The size of a message and rate of messages are also useful in computing and monitoring the network capacity and saturation.

Monitoring Worker Metrics

A job's latency is very important. Here you can measure and learn about the profile of your work. With this information you can decide how to scale up / down your workers.

This metric along with the CPU's state will help you answer questions such as are jobs I/O bound? are they CPU bound?

Job/sec is the ultimate eyecandy metric; Beyond that, it is also a very useful tool to base any anomaly / spike detection on with your jobs. It's also one of the metrics that you should always find changing - seasonality, peaks, spikes, etc.

Worker errors are errors that aren't handled by any of your code. Very useful for a baseline for monitoring.

Monitoring RabbitMQ

A great set of practices for Monitoring RabbitMQ is the same set for most queue brokers.

Here's a few ideas to get you running:

A queue with no activity (no push, no drain) is a bad queue.
A queue should always have traffic in + traffic out.
A queue should have a LWA (Low-watermark-alert), and HWA (High-watermark-alert). Set your own based on your learnt real-world metrics.
A queue should always be draining. A queue's level should not be monotonically increasing forever (or a given acceptable time-window).

Monitoring Server Vitals

When you're trying to troubleshoot a sneaky problem, server vitals can increase the resolution and usually would provide an answer to your problems.

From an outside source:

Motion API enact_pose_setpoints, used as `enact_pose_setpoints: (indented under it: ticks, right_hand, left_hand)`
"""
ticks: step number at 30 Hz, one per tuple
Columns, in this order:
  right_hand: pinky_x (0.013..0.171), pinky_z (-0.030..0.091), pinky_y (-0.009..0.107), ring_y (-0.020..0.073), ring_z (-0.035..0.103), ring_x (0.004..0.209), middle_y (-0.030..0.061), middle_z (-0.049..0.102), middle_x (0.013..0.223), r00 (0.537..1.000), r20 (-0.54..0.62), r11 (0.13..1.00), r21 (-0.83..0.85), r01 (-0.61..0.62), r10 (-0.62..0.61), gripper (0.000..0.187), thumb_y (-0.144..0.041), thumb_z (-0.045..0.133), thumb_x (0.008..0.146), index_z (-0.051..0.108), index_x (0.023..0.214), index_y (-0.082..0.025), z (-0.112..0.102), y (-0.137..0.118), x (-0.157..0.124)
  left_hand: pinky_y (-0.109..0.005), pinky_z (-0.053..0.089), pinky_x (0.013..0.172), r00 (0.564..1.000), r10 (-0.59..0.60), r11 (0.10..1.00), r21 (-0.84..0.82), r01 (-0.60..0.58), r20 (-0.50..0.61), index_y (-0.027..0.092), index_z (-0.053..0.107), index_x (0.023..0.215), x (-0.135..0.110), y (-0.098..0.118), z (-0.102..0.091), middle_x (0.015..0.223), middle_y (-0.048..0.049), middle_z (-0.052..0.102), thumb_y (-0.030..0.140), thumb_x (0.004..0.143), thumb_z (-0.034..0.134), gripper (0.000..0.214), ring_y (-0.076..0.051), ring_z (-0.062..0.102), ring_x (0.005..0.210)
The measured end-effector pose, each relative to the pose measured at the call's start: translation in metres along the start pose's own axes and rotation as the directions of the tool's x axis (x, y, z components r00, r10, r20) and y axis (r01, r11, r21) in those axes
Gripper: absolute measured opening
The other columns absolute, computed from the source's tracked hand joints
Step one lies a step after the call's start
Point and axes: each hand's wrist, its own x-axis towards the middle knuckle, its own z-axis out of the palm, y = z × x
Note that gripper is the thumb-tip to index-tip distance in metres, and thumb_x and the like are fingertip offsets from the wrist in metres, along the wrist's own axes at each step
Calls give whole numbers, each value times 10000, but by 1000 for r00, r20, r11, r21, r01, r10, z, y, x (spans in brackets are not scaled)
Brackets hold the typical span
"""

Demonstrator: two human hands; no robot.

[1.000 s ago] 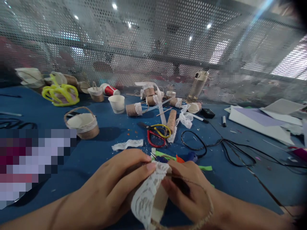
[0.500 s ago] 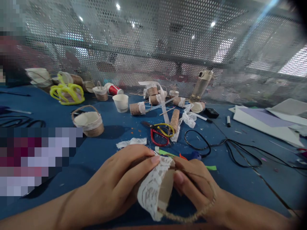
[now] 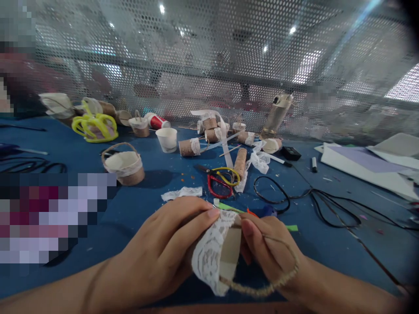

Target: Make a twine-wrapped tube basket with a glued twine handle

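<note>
Low in the middle of the view I hold a small paper cup (image 3: pixel 229 255) trimmed with white lace (image 3: pixel 209 257). My left hand (image 3: pixel 163 253) is wrapped round its lace side, thumb on the rim. My right hand (image 3: pixel 265 248) pinches the rim at the other side, where a braided twine handle (image 3: pixel 281 279) loops down from the cup over the wrist. Beyond my hands on the blue table (image 3: pixel 327 244) lie a lace scrap (image 3: pixel 181 193) and red and yellow scissors (image 3: pixel 221 181).
A finished lace basket (image 3: pixel 126 165) stands at the left. Further back lie twine-wrapped tubes (image 3: pixel 188 147), a white cup (image 3: pixel 166 139), yellow handles (image 3: pixel 94 127) and a bottle (image 3: pixel 276 115). Black cables (image 3: pixel 314 205) run right, towards white and purple sheets (image 3: pixel 366 163). A perforated metal screen (image 3: pixel 209 65) closes the back.
The cup has turned a little in my hands and the twine handle now hangs further out to the right. The view has shifted slightly left.
</note>
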Motion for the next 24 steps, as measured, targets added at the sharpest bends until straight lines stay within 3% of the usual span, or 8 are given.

Starting off with CPU, obviously. This is cpu-idle:

Many threads, many processes generate a lot of contention and context switches. You want to be able to visualize the bottlenecks.

Ruby processes may become notoriously memory-hungry. This is real free memory:

If your worker interacts with the world, it's useful to monitor the amount of open connections. Open connections run out quickly on a high-scale solution. This is open connections:

Conclusion

There's no such thing as too much metrics (actually there is, but let's pretend there isn't). Once you bump into a hard problem in the field of background processing, the nature of it being async makes the problem very illusive.

You have to have some kind of historical viewport where you can examine and cross-reference several worker-level, job-level, and hardware-level metrics.